Reading the records below, how many lines contain "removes"? Respond with a number and nothing else.

──────── AVAILABLE DATA ────────

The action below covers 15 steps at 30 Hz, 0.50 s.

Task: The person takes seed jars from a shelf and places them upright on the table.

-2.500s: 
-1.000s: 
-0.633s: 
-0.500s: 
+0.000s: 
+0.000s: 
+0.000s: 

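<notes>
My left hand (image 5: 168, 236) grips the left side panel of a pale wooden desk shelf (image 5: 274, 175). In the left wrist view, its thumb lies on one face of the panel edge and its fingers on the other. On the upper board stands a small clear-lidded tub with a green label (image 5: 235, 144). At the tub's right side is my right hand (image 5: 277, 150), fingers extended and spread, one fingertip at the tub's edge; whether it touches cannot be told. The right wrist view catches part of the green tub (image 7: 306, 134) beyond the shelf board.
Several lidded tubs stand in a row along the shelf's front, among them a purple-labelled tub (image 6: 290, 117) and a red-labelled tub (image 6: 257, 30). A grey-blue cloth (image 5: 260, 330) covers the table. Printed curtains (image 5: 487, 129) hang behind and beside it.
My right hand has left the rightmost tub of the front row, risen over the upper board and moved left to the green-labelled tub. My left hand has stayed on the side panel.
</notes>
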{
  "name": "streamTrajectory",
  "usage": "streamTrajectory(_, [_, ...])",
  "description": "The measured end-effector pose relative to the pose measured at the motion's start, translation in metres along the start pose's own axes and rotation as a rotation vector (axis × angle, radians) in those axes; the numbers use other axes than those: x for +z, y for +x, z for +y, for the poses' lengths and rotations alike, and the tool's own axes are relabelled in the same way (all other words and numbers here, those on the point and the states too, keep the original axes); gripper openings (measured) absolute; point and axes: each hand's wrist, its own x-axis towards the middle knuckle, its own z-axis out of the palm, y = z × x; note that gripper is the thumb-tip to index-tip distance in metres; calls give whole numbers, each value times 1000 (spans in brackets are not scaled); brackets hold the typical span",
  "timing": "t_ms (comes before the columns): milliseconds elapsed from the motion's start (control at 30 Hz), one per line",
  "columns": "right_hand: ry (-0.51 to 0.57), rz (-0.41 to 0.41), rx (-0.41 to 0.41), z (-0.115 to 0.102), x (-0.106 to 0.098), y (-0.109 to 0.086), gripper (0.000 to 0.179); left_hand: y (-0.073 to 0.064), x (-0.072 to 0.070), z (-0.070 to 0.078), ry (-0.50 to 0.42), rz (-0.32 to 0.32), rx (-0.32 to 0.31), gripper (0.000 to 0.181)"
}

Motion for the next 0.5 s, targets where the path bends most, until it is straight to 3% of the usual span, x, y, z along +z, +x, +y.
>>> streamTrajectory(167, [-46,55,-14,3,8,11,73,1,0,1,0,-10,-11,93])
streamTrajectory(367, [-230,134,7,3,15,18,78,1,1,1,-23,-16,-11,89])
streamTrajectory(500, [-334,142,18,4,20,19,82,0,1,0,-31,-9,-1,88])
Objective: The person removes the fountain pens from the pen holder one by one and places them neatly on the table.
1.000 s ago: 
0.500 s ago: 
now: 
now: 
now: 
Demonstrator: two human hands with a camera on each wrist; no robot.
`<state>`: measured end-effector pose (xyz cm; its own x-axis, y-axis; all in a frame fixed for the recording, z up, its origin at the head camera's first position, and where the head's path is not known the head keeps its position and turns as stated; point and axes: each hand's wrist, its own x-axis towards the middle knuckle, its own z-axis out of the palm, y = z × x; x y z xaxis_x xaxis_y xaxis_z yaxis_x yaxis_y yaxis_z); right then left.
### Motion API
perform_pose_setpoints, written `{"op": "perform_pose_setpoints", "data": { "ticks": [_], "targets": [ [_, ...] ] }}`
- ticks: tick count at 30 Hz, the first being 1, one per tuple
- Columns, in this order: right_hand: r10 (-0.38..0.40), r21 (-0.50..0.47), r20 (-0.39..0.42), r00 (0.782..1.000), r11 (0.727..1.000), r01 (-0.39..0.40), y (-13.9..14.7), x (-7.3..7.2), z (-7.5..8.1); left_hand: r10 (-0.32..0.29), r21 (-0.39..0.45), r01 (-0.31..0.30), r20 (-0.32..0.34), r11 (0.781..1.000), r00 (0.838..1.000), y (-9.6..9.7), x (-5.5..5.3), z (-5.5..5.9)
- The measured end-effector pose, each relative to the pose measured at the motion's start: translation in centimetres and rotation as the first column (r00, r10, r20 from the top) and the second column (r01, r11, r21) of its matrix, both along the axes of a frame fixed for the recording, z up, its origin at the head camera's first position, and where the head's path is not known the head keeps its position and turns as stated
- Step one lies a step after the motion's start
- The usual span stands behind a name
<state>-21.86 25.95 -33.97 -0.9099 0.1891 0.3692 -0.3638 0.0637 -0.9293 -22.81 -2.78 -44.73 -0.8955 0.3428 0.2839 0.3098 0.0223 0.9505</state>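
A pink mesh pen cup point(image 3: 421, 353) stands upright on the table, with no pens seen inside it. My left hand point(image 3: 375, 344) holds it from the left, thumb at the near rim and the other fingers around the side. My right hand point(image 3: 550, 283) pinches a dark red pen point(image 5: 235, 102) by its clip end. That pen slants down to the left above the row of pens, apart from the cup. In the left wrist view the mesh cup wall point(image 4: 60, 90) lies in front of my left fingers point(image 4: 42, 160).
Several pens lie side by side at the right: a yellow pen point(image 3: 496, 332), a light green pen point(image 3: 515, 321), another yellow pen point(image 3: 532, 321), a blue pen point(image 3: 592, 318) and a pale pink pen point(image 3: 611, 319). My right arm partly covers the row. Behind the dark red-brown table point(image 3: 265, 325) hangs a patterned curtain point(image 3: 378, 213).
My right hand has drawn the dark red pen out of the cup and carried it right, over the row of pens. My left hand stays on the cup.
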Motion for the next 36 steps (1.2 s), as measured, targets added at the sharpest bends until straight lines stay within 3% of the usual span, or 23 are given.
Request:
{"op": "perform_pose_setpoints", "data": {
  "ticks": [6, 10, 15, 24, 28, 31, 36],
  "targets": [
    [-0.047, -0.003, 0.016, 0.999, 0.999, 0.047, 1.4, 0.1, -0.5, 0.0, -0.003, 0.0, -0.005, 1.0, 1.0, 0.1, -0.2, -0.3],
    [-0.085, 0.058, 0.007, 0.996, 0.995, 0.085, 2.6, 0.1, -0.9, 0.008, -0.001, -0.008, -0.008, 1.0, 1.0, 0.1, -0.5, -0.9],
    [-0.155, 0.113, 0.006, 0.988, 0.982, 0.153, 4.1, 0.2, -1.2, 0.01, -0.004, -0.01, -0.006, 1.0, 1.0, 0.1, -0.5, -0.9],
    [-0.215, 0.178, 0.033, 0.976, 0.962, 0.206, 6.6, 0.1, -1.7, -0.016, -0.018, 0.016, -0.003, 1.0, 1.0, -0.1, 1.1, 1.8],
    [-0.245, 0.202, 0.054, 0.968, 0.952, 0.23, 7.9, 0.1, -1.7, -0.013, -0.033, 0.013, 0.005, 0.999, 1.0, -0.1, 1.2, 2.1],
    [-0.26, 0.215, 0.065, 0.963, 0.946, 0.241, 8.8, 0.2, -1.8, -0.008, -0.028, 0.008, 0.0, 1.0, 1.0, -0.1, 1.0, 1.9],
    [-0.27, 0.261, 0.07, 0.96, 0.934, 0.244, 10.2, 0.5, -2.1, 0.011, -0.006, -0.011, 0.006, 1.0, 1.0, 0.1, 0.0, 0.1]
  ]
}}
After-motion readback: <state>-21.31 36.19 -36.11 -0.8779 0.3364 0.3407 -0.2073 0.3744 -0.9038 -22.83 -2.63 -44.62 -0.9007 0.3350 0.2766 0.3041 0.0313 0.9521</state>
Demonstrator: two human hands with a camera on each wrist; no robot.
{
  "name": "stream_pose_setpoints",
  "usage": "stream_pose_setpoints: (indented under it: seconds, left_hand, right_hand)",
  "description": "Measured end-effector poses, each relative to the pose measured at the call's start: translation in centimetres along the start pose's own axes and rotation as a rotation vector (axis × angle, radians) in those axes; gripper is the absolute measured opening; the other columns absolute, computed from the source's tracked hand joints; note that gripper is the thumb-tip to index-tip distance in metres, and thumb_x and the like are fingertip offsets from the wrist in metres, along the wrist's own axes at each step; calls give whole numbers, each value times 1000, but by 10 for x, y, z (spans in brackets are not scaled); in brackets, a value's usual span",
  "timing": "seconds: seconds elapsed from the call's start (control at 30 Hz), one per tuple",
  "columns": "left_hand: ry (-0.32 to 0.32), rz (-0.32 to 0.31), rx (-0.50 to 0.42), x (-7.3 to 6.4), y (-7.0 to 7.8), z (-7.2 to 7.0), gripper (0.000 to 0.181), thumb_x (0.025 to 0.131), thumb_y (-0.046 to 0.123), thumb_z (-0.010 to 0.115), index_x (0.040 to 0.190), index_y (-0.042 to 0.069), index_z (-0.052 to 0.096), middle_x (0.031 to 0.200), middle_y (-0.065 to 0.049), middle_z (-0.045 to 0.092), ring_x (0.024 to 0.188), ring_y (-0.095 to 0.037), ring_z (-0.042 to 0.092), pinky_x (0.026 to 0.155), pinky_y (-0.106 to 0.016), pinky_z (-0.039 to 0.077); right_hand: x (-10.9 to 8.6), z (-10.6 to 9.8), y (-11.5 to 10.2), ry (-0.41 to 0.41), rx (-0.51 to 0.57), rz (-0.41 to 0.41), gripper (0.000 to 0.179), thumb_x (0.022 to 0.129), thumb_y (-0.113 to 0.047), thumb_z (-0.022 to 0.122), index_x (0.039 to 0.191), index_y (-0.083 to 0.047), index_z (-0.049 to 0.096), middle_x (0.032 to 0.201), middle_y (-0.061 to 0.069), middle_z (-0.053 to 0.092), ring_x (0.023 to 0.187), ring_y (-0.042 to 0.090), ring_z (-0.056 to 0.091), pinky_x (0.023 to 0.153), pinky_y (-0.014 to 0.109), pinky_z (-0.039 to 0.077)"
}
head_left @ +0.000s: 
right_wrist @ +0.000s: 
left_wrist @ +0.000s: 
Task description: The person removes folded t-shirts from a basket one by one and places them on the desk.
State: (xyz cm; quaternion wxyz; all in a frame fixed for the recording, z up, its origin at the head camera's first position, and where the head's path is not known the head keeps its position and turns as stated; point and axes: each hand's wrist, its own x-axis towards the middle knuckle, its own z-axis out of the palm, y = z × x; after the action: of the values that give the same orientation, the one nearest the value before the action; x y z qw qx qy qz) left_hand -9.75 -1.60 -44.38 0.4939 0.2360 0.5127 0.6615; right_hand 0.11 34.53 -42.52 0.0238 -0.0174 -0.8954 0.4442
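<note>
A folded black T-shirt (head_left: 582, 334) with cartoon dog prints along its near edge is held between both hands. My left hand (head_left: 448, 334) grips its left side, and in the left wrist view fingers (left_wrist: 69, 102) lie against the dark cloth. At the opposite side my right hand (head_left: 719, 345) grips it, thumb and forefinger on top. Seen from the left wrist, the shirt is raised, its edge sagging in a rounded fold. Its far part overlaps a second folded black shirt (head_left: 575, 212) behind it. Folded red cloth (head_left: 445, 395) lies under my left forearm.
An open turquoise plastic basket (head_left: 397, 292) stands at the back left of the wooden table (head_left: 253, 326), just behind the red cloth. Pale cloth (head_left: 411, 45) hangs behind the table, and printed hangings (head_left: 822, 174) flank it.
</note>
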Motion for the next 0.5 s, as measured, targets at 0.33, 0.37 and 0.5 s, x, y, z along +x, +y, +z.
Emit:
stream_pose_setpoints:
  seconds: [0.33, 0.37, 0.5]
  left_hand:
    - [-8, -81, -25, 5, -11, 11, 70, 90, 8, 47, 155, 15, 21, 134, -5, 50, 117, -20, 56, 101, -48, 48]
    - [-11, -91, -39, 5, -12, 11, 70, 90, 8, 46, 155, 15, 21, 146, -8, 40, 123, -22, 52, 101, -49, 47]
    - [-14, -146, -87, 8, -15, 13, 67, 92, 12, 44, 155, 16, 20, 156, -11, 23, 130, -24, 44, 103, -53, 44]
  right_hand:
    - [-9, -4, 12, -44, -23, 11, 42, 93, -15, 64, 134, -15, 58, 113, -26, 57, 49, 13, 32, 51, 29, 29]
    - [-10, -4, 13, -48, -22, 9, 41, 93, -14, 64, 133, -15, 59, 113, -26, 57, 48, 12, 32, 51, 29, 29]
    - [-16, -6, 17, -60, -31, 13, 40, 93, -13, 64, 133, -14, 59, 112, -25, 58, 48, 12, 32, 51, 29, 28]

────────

● **TASK SOLUTION**
2